On one side are day laborers forced to cover 12 hour shifts in the winter cold, pressured to push a particular political agenda.

On the other side are professionals in gated communities feeling trapped in their own neighborhoods.

Both groups feel helpless and bullied. People are tired. Short-fused and angry. And further divided.

But in one pocket of the city, we witnessed a small uprising. A resistance with a glimmer of hope. When officials demanded people continue the blockades, one town finally refused:

“'¡Ya no queremos ser sus ovejas!” “We don’t want to be your sheep!”

In an agrarian context, their word choice is precise:³ we will not be driven; we will not follow blindly; we will not be bullied into fighting your war!

Despite intense community pressure, where dissenters are branded traitors, this little town found the courage to reclaim freedom.

From a distance, I find myself straddling two worlds and holding the tension: grieving the things that never seem to change and clinging to a spark of hope the size of a mustard seed.⁴

I pray that in the coming weeks, we would find peace in the city that bears her name.
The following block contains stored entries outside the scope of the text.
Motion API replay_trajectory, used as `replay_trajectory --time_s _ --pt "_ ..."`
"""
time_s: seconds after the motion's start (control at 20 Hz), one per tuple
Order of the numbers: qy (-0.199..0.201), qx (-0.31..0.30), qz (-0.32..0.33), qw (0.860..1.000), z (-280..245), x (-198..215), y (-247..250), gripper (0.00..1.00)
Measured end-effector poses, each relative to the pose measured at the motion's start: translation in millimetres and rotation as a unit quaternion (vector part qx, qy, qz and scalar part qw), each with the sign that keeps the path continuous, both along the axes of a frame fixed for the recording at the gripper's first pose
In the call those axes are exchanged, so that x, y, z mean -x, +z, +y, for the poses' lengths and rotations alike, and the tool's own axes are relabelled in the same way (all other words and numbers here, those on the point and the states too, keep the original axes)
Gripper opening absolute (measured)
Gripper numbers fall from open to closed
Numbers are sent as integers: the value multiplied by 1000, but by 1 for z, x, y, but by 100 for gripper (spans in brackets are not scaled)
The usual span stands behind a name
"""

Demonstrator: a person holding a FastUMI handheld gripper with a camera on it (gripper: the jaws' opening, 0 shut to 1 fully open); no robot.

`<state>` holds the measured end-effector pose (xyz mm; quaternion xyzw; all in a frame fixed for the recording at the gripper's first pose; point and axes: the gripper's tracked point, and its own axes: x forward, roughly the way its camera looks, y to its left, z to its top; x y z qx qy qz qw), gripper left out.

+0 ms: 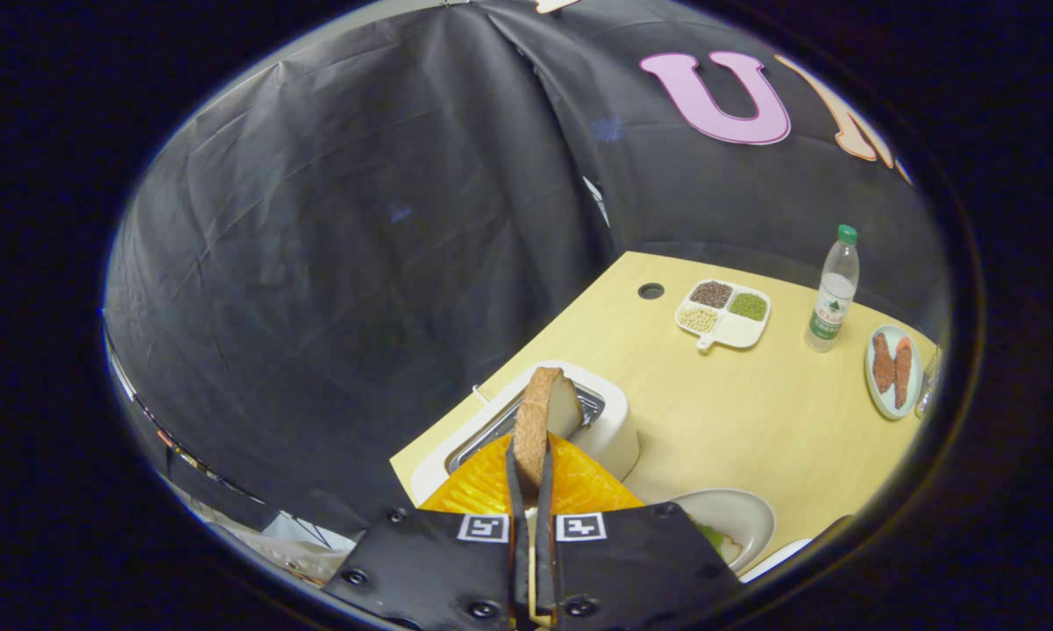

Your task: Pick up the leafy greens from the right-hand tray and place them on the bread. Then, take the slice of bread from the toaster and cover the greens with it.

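Observation:
A slice of bread [545,419] with a brown crust stands on edge between my fingers, lifted just above the slot of the white toaster [609,438]. My gripper [530,473] is shut on the slice, both fingers pressed on its flat sides. To the right of my fingers lies a white plate [741,517] holding a piece of bread with leafy greens [712,536] on it, partly hidden behind the gripper body.
The pale wooden table [736,412] carries a divided white dish of beans [723,314], a clear water bottle with a green cap [833,289] and a plate of sausages [892,368] further off. A cable hole [651,290] sits near the table's far corner.

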<state>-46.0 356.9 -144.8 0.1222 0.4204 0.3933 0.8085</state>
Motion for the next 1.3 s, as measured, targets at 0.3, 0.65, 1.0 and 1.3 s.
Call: replay_trajectory --time_s 0.3,0.65,1.0,1.3 --pt "-27 -24 3 999 -26 -3 5 6" --pt "-70 -21 21 997 -72 3 -10 6" --pt "-103 -13 62 993 -106 18 -51 6" --pt "-111 -7 92 989 -125 40 -81 6"
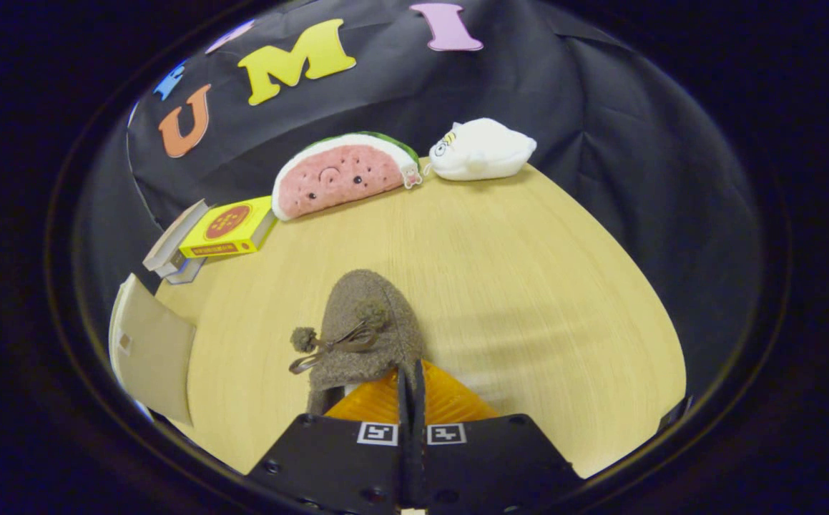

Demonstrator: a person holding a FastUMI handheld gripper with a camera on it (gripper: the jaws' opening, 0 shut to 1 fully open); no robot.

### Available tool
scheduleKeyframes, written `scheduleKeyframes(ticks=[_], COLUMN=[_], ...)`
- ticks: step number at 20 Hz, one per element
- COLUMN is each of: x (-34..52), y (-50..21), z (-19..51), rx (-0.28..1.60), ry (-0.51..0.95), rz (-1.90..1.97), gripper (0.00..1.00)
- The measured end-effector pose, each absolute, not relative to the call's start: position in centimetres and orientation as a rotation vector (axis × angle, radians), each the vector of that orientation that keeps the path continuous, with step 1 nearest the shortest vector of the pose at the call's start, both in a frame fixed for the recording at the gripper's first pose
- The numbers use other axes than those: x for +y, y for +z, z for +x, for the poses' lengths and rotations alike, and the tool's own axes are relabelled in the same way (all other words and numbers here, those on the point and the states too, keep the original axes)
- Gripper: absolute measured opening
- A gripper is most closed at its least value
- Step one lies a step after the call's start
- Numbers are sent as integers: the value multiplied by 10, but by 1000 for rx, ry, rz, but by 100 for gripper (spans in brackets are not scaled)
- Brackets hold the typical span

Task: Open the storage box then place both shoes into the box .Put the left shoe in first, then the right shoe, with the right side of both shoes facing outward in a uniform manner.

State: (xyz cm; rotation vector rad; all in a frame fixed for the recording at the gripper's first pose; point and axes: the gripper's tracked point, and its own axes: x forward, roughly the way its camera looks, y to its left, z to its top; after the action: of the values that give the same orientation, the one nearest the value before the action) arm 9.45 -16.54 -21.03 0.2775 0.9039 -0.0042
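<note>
A brown fuzzy shoe (364, 325) with two pom-poms and a bow on its lace lies along my fingers, toe pointing away toward the far side of the wooden table (528, 286). My gripper (411, 375) is shut, and its two fingers pinch the right rim of the shoe's opening between them. The heel end is hidden behind the fingers. Left of the shoe, at the table's near-left edge, stands a beige storage box (151, 350), of which one flat panel shows. I cannot tell whether the shoe rests on the table or hangs just above it.
Along the back of the table lie a watermelon-slice plush (339, 175) and a white plush (482, 150). A yellow carton (229, 227) rests on grey books (171, 250) at the back left. Bare tabletop stretches to the right of the shoe.
</note>
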Motion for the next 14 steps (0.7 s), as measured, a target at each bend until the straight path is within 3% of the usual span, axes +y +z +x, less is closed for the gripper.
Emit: scheduleKeyframes(ticks=[14], x=[34], y=[13], z=[39], rx=[696], ry=[76], rz=[462], gripper=[0])
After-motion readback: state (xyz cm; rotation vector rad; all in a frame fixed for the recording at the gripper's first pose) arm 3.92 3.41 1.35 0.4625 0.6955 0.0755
And I pray that my neighbors would come to know the Good Shepherd, who leads with wisdom, steadfast and kind - the One who lovingly protects and tends the flock.

- Andrea Baker, Founder & International Director, Project Suma

  1. Indigenous women in traditional dress

  2. Luke 21:1-4

  3. Sheep aren’t known for their wisdom, as shown in the film, Far from the Madding Crowd. In one graphic scene, a sheepdog accidentally drives an entire flock over a cliff. It’s unbelievable - bloody and shocking. “But that’s how sheep are,” my friend explained.  “They’ll follow anything.”